L'État a conclu, mardi, l'acquisition des activités clés du groupe Atos, axées sur la fabrication de supercalculateurs dédiés à l'intelligence artificielle et à la défense. Cette décision est qualifiée par Bercy de "step significant" pour la souveraineté technologique de la France et de l'Europe.
Suite à une offre formulée en juin 2025, l'État devient l'actionnaire unique de l'entité désignée comme Bull, évaluée à environ 404 millions d'euros, selon un communiqué de média du groupe Atos.
Bull intègre les activités de calcul haute performance (HPC) pour l'IA, le calcul quantique et des supercalculateurs utilisés dans les applications militaires, notamment pour la dissuasion nucléaire.
"Grâce à cette acquisition, l'État se dote d'un outil décisif pour renforcer la souveraineté technologique française", a affirmé le ministre de l'Économie, Roland Lescure. La ministre en charge du Numérique, Anne Le Hénanff, a également ajouté : "Cela envoie un message fort sur un pays qui investit pour préserver son savoir-faire et rester un acteur clé dans les technologies de demain".
Cette démarche s'inscrit dans le cadre d'une séparation progressive des activités au sein d'Atos, amorcée depuis plusieurs mois.
- Supercalculateurs -
L'entité Bull, employant près de 3.000 personnes à travers le globe, a réalisé un chiffre d'affaires de 720 millions d'euros en 2025, en hausse de 16% par rapport à l'année précédente. Ses équipes ont conçu le premier supercalculateur "exascale" d'Europe, Jupiter, capable de traiter au moins un milliard de milliards de calculs par seconde, inauguré récemment en Allemagne.

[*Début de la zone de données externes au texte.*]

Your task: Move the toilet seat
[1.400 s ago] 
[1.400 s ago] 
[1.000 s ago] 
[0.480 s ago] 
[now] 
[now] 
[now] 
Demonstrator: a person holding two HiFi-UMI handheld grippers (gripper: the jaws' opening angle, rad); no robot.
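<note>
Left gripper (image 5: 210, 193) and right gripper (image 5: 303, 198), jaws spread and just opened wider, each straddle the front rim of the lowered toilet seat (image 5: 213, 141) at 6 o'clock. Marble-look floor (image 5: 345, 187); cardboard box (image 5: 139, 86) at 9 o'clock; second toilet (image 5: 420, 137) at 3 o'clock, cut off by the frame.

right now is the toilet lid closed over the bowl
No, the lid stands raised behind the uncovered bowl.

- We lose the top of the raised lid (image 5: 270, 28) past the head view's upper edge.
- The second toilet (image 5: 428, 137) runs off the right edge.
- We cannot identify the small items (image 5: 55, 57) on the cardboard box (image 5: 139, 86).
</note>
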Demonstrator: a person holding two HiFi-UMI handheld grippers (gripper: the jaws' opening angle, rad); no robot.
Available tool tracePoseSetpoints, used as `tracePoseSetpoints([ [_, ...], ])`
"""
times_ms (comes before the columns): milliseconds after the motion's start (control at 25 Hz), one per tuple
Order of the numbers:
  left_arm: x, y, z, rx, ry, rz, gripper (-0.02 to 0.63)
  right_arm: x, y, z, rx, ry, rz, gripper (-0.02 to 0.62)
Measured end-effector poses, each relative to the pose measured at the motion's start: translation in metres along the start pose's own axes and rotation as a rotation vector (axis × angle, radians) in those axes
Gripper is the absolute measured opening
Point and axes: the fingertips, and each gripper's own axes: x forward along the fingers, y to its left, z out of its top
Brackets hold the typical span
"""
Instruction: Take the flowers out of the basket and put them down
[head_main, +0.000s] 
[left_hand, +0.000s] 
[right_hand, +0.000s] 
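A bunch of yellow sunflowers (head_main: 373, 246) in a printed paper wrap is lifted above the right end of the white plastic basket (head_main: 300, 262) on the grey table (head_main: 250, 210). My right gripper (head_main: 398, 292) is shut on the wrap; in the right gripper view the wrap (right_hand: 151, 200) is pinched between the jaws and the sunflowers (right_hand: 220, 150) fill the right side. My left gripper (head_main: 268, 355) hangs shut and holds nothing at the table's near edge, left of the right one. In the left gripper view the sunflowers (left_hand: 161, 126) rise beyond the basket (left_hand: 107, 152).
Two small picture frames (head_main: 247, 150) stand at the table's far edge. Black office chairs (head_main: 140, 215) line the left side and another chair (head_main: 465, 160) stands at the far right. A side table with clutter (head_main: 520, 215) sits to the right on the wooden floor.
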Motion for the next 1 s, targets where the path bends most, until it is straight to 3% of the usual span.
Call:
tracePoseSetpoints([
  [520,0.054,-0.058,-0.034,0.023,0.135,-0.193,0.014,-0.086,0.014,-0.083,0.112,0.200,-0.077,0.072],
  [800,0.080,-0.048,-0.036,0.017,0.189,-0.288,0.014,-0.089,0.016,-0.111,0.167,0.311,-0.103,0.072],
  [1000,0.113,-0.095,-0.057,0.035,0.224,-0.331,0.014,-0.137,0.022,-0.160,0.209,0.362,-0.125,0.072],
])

Actuellement, elles sont engagées dans le développement du supercalculateur français Alice Recoque, en collaboration avec des entreprises comme AMD. Ce nouveau système sera installé sur le site du CEA (Commissariat à l'énergie atomique et aux énergies alternatives) et sera livré en deux phases, à la fin de 2026, puis en 2027.

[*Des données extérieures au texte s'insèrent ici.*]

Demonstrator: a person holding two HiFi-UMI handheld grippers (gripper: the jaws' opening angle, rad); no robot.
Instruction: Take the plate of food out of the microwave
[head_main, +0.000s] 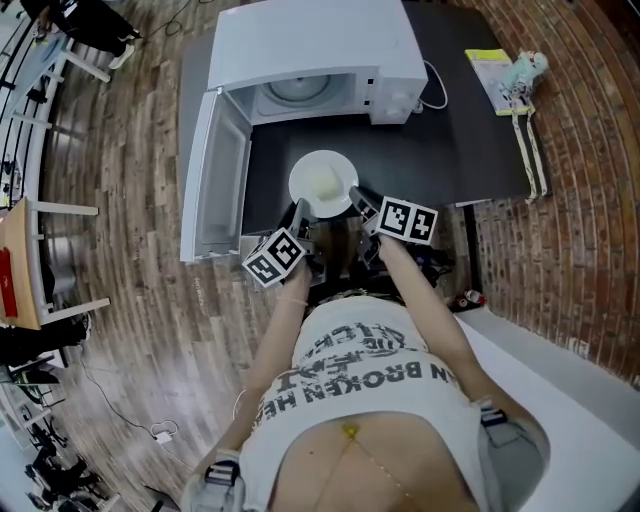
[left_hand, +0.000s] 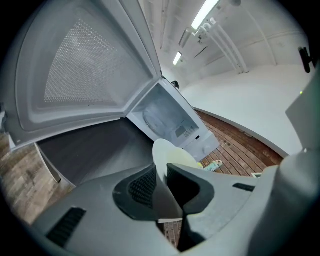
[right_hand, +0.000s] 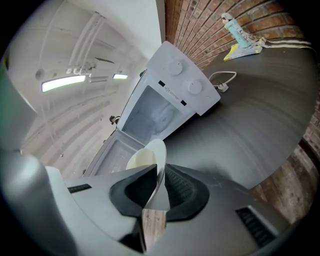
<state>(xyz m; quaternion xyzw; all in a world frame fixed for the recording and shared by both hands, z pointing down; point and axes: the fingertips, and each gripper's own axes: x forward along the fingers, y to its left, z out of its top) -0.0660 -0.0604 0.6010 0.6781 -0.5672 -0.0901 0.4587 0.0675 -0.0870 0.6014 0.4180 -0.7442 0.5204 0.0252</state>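
Note:
A white plate with pale yellowish food hangs over the dark table, in front of the white microwave. The microwave's door stands swung out to the left and its cavity holds only the turntable. My left gripper is shut on the plate's near-left rim. My right gripper is shut on its near-right rim. In the left gripper view the plate runs edge-on between the jaws. In the right gripper view the plate is likewise pinched, with the microwave beyond.
A small toy on a yellow sheet lies at the table's far right, with pale sticks beside it. The microwave's cable loops to its right. A brick wall bounds the right side; chairs and desks stand at the left.

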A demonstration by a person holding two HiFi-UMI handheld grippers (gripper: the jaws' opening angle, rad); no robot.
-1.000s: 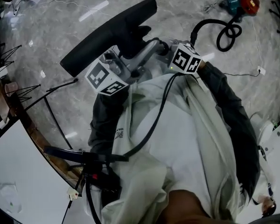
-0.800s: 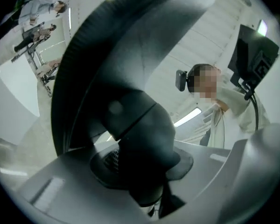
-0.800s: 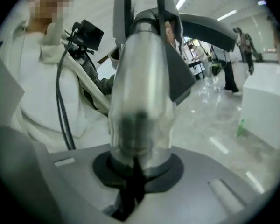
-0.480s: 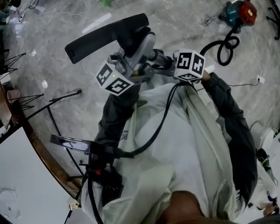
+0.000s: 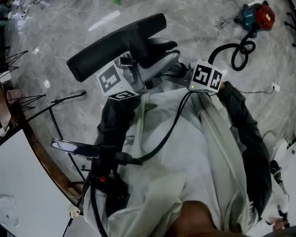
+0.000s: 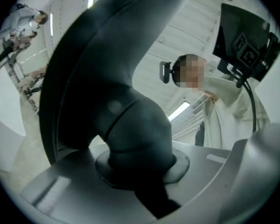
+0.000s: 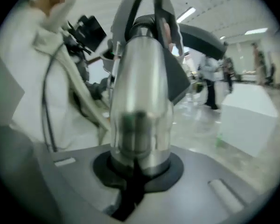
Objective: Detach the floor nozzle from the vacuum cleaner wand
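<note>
The black floor nozzle (image 5: 116,43) is held up off the marble floor, its neck running into the silver wand (image 5: 160,63). In the left gripper view the nozzle's black neck (image 6: 135,139) fills the gap. My left gripper (image 6: 140,176) has just been closing and now presses on it, with the nozzle head (image 6: 98,55) looming above. In the right gripper view my right gripper (image 7: 137,169) is shut on the shiny wand tube (image 7: 140,111). In the head view the left gripper (image 5: 138,75) and right gripper (image 5: 185,68) sit close together on the joint.
A red and teal vacuum body (image 5: 256,11) with a looped black hose (image 5: 239,46) lies on the floor at upper right. A curved wooden table edge (image 5: 19,127) and a black stand (image 5: 74,147) are at left. People (image 7: 207,78) and a white box (image 7: 247,120) stand farther off.
My left gripper has risen and tipped upward with the nozzle, its marker cube turning. Its jaws have closed on the neck. The right gripper's cube has shifted slightly right.
</note>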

Ce projet vise à renforcer les compétences nationales en matière de simulation, d'intelligence artificielle et d'analyse de grandes quantités de données, comme l’a mentionné Bercy.
- "Nouveau chapitre" -
"Nous sommes le seul acteur européen capable de concevoir et de fabriquer des supercalculateurs et systèmes pour l'IA", a souligné Emmanuel Le Roux, directeur général de Bull, dans une déclaration à l'AFP. Il a aussi exprimé son enthousiasme quant à l'ouverture d'un "nouveau chapitre".
"Cette nouvelle structure nous permettra d'agir avec plus d'agilité face à un marché en pleine mutation, causée par l'essor rapide de l'IA, et de fournir à nos clients des technologies souveraines, efficaces et durables", a-t-il ajouté.

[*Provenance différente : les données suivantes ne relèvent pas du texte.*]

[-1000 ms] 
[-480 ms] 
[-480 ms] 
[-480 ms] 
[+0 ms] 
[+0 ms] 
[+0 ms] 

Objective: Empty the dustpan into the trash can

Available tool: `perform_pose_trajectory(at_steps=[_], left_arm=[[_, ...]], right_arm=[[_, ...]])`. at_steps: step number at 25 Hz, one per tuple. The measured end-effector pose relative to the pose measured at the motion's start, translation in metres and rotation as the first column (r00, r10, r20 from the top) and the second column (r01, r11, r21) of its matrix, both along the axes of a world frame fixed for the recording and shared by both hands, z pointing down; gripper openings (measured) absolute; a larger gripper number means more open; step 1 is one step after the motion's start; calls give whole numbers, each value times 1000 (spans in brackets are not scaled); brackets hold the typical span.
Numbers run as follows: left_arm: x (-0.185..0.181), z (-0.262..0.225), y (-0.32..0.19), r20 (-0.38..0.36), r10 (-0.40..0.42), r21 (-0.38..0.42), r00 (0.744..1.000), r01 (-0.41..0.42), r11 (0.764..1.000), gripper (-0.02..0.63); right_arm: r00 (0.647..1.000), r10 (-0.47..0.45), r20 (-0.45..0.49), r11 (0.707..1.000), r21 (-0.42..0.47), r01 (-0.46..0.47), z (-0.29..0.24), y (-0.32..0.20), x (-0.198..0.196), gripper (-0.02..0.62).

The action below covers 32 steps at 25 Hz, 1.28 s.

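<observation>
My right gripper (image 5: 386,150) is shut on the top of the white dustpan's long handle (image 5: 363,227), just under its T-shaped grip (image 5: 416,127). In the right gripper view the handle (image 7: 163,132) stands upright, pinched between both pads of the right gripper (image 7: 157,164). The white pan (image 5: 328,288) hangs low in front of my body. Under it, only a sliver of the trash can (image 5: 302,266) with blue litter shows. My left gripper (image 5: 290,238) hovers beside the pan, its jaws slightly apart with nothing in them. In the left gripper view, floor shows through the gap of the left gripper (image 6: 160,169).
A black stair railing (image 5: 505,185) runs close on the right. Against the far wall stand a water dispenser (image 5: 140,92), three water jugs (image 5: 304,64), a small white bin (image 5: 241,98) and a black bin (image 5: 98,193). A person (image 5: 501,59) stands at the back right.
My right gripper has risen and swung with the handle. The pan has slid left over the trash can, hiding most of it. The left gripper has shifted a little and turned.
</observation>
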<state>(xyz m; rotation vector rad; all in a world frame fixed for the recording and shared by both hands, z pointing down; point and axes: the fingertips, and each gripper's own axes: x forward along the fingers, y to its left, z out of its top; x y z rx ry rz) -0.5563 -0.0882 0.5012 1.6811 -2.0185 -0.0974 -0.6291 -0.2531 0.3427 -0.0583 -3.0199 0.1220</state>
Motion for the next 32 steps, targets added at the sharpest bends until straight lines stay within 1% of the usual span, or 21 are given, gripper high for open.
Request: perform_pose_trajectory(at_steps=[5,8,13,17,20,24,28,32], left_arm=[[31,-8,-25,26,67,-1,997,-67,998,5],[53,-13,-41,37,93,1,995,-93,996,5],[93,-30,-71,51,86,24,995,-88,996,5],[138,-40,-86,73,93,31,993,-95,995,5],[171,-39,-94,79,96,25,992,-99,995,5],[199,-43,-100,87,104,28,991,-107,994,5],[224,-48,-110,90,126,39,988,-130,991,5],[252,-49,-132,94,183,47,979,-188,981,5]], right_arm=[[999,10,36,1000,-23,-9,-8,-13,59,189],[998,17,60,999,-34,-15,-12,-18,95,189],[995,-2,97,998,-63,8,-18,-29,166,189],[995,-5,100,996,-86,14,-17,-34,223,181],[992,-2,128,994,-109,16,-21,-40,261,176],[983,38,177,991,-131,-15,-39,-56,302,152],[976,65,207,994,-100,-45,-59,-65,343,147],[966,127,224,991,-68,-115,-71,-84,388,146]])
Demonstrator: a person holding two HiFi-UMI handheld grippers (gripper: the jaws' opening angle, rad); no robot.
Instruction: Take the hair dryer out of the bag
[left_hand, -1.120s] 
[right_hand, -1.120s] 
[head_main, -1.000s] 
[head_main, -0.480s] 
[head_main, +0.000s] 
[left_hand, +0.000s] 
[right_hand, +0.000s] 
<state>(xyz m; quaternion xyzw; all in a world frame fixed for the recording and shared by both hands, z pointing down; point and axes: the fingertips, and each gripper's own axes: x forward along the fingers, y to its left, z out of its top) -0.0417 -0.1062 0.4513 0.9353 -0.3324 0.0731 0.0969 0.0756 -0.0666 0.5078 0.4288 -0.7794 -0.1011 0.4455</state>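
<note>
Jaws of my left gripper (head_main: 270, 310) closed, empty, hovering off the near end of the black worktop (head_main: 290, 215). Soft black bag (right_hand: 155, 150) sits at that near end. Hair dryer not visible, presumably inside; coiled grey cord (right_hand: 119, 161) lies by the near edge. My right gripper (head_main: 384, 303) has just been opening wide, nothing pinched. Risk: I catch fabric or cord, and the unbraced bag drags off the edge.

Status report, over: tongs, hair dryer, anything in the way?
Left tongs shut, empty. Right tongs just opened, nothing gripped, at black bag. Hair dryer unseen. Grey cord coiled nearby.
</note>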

Bull prévoit de continuer son expansion et a récemment doublé la capacité de sa manufacture à Angers, qui produit ses supercalculateurs, prévue pour être inaugurée cet automne.
Dans un avenir proche, Bull ambitionne également de développer son premier calculateur quantique hybride, selon M. Le Roux. "Nous sommes à un tournant aussi bien pour le secteur des supercalculateurs que pour celui du quantique", a-t-il affirmé.
Le directeur général a aussi pour objectif d'atteindre plus de 80% de composants européens dans ses futurs supercalculateurs. "Nous souhaitons proposer une alternative entièrement européenne", a-t-il déclaré.